На последних словах он ласково улыбается. Я кожей ощущаю душевное тепло, которое от него исходит. Неужели клан Белых волков таки принял меня? На глаза наворачиваются слезы радости и облегчения. А потом я вспоминаю о Лючии. Тварь, которая пыталась меня убить! Сама ощущаю в воздухе концентрированный запах гнева. Черт. Не сдержалась.
— Расскажешь, как случилось так, что ты вылетела из машины? — вкрадчиво спрашивает Селен.
— Да, Шона, — требовательным голосом добавляет Трэй. — Почему не пристегнулась?
Не хочу закладывать Лючию. Как бы там ни было, я никогда не славилась ябедничеством. Выводы сделаны, а большего мне и не надо.
— Голова ноет, — хнычу.
Мне даже не приходится изображать страдальческое выражение на лице, боль и правда сводит с ума.
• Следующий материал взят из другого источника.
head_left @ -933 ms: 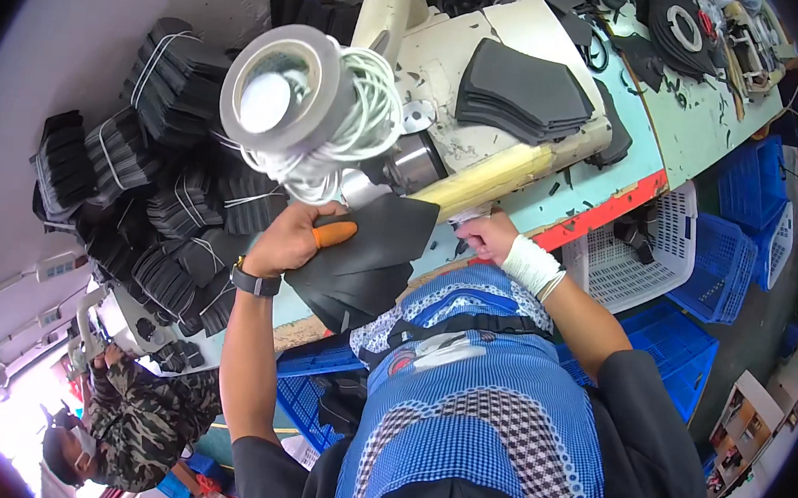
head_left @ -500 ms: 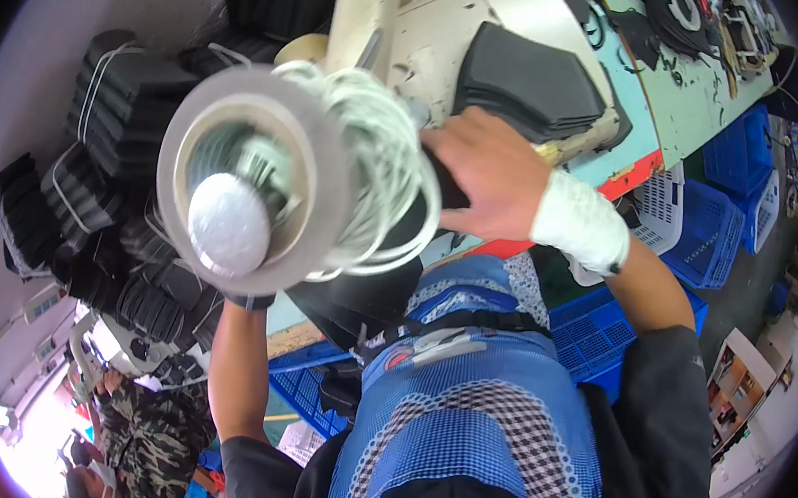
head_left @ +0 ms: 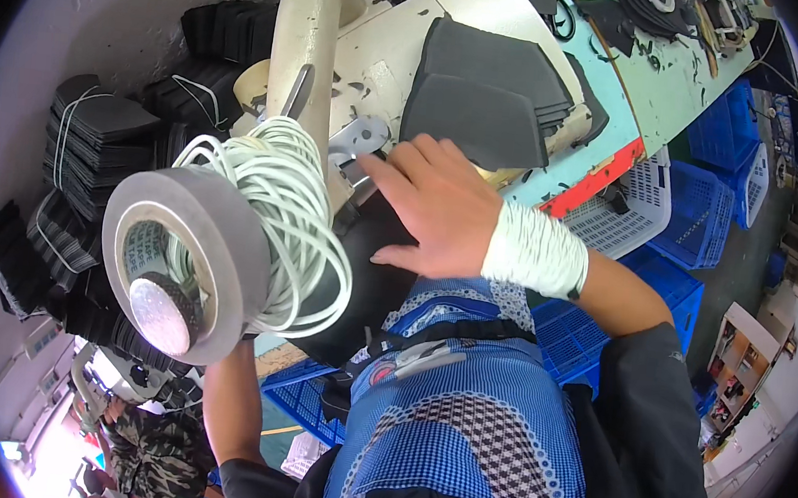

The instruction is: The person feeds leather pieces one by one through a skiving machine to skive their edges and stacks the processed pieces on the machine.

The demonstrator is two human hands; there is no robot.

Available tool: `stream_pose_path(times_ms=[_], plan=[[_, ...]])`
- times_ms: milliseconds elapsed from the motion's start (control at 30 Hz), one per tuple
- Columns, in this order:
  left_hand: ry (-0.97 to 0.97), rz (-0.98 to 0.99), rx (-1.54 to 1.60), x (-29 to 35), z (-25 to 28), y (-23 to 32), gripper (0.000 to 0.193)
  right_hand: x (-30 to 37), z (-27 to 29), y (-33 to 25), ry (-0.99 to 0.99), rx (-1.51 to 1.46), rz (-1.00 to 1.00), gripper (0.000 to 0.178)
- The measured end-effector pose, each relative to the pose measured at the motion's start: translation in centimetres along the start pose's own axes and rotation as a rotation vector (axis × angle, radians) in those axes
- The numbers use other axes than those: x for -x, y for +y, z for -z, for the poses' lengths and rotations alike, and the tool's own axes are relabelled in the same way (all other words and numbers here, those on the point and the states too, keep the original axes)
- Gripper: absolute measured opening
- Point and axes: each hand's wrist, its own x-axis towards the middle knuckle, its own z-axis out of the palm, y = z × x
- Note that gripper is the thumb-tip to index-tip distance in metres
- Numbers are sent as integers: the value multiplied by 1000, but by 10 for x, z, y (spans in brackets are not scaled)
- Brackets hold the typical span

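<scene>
My right hand (head_left: 441, 205), its wrist wound with white cord (head_left: 537, 249), is spread with thumb apart beside the metal part (head_left: 361, 139) of a cream-coloured machine (head_left: 302, 51). A dark sheet (head_left: 371, 247) lies beneath and left of its fingers; I see no grip on it. Only the forearm (head_left: 232, 400) of my left arm shows; that hand is hidden behind a grey tape roll (head_left: 228, 253). The roll and a loose coil of white cord (head_left: 280, 201) sit around a post with a round metallic top (head_left: 161, 315). Beyond my right hand, dark grey shaped sheets (head_left: 477, 118) lie stacked on the worktop.
Tied bundles of dark sheets (head_left: 95, 142) stand along the left wall. Blue crates (head_left: 696, 218) and a white basket (head_left: 630, 212) are at the right. Scraps and tools cover the far worktop (head_left: 679, 84). A person in camouflage clothing (head_left: 159, 446) is at lower left.
One dark sheet now lies askew on the near side of the stack. My right hand has moved left in view, its fingers more spread. The whole view has shifted.
</scene>
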Motion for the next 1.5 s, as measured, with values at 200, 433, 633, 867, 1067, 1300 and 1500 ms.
stream_pose_path(times_ms=[200,433,633,867,1067,1300,1500], plan=[[27,47,39,15,-12,-10,29,15,57,22,-514,-526,-183,14],[9,22,64,11,-21,-11,30,2,8,7,-192,-113,31,8],[32,49,109,23,-25,-18,31,39,36,11,-347,-195,-115,10],[23,34,95,28,-26,-17,33,1,21,9,-259,-341,69,8],[31,63,116,39,-33,-16,35,7,28,17,-273,-399,-110,22],[30,52,111,35,-32,-12,38,1,17,13,-286,-300,20,9],[151,65,869,58,-55,-38,40,-2,68,8,160,-56,35,23]])
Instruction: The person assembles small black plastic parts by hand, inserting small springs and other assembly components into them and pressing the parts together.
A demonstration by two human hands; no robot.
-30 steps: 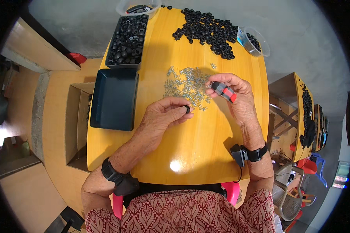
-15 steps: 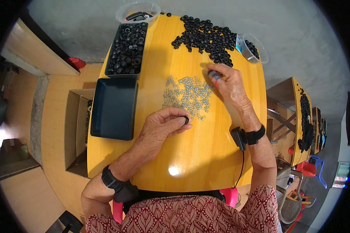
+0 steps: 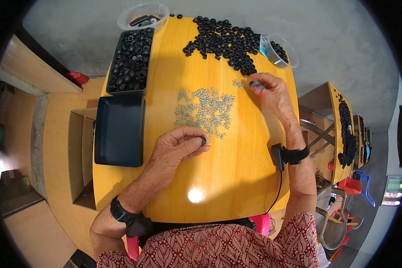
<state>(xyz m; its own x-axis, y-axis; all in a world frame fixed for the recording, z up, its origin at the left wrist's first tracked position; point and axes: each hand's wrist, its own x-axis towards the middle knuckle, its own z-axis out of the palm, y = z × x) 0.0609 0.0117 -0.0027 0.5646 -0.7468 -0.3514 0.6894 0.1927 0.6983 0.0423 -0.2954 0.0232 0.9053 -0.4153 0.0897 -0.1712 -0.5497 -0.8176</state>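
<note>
Right hand [image 3: 277, 96] swings its gripped tool [image 3: 257, 89] farther from the cap [image 3: 203, 140], right of the metal bits [image 3: 205, 108]. Left hand [image 3: 178, 145] pinches that cap below them.

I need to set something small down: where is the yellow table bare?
The table is bare between the left hand and right forearm, and in a strip between the bin of black parts and the black-ring heap. It is crowded under that heap and mid-table, where small silvery pieces lie.

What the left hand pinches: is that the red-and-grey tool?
No, the left hand pinches a small black piece, while the right hand holds the red-and-grey tool.
</note>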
— А… да, точно… Сейчас, — спохватывается Селен и выходит из палаты.
Трэй возвращает кресло на место и усаживается рядом с каталкой.
— Ты ведь понимаешь, что это временная отсрочка? — в голосе почему-то слышу металл. А в мыслях Лючия в слезах. — Тебе все равно придется объяснить, какого черта произошло.
— Ты ведь и так все знаешь, — скрежещу, превозмогая резь в мозгу, медленно закрываю и открываю глаза. — Зачем заставляешь меня это говорить?
Лицо Трэя обретает озадаченное выражение. Он несколько мгновений молчит, раздумывая, потом берет меня за ладонь, мягко сжимает пальцы.
— Тогда скажи, почему ослушалась? — слышу тепло и волнение в голосе. — Как тебе вообще в голову пришло сесть к Лючии в машину?!
Глубоко вдыхаю. Мне придется однажды объясниться, так почему не сейчас?